La tendenza regionale si ripercuote anche sulla provincia di Ravenna. Secondo l'analisi di Confesercenti, il saldo tra aziende iscritte e cessate nel corso del 2022 in provincia è negativo: sono 135 in meno rispetto all'anno precedente. Nel dettaglio, su 3.856 imprese attive nel 2022, sono state 121 le neo iscritte e 256 quelle cessate. Ravenna, d'altro canto, mostra una tendenza positiva rispetto alle altre province della Regione relativamente agli ultimi anni. Nel 2022 il numero di nuove iscrizioni (121) è cresciuto rispetto al 2021 (erano 105) e al 2020 (116). Tuttavia il dato è ancora inferiore rispetto agli anni pre-Covid: erano 141 le nuove iscritte nel 2019 e il confronto diventa ancora più impietoso tornando indietro al 2012 quando le nuove iscritte in provincia erano 236. 
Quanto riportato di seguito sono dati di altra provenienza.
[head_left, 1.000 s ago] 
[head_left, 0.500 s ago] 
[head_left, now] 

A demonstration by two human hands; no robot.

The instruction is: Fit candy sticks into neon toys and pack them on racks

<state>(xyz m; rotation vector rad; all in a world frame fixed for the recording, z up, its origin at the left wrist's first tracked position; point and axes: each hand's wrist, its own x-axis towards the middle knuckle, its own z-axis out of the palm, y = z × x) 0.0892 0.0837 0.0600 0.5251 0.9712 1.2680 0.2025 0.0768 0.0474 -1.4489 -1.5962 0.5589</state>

Una diminuzione che si riflette anche sul numero totale di imprese attive in provincia: se nel 2022 sono 3.856, nel 2021 erano 3.927, nel 2020 erano 3.938, nel 2019 erano 4.048, e saltando indietro al 2012 erano ben 4.583. In 10 anni si nota quindi un saldo negativo di oltre 700 aziende. In base ai calcoli di Confesercenti sono dunque 10 le imprese del commercio al dettaglio ogni mille abitanti nella provincia ravennate, numero comunque al di sopra della media regionale di 9,5. In questo senso fanno meglio solo le province di Rimini (14,2) e Piacenza (10,1).

“Creare imprese nel settore del commercio è sempre più complicato – afferma il Presidente di Confesercenti Emilia Romagna, Dario Domenichini ” e lo è in particolare nel segmento del commercio al dettaglio di prossimità, per la concorrenza enorme delle vendite online, che godono di un regime fiscale particolarmente vantaggioso, di politiche urbanistiche e sulla mobilità che hanno favorito la realizzazione di grandi strutture di vendita all’esterno dei centri storici delle nostre città e di politiche fiscali e del lavoro che non tengono conto della dimensione d’impresa caratteristica delle imprese del commercio. Proprio questo lungo periodo di pandemia, però, ha dimostrato il valore della rete dei piccoli negozi – dagli alimentari alle edicole – per la popolazione e il valore della prossimità sia per la funzione di servizio che per il contributo che è in grado di dare al miglioramento della qualità della vita nei contesti urbani. Occorre passare dalle parole ai fatti e sviluppare politiche attive per il settore, a partire dalla formazione imprenditoriale e dal tutoraggio delle start-up ma anche pensando a un regime agevolato per le attività di vicinato per quanto riguarda il sistema fiscale e il costo del lavoro e la messa a disposizione di risorse per la riqualificazione dei negozi e delle aree mercatali”.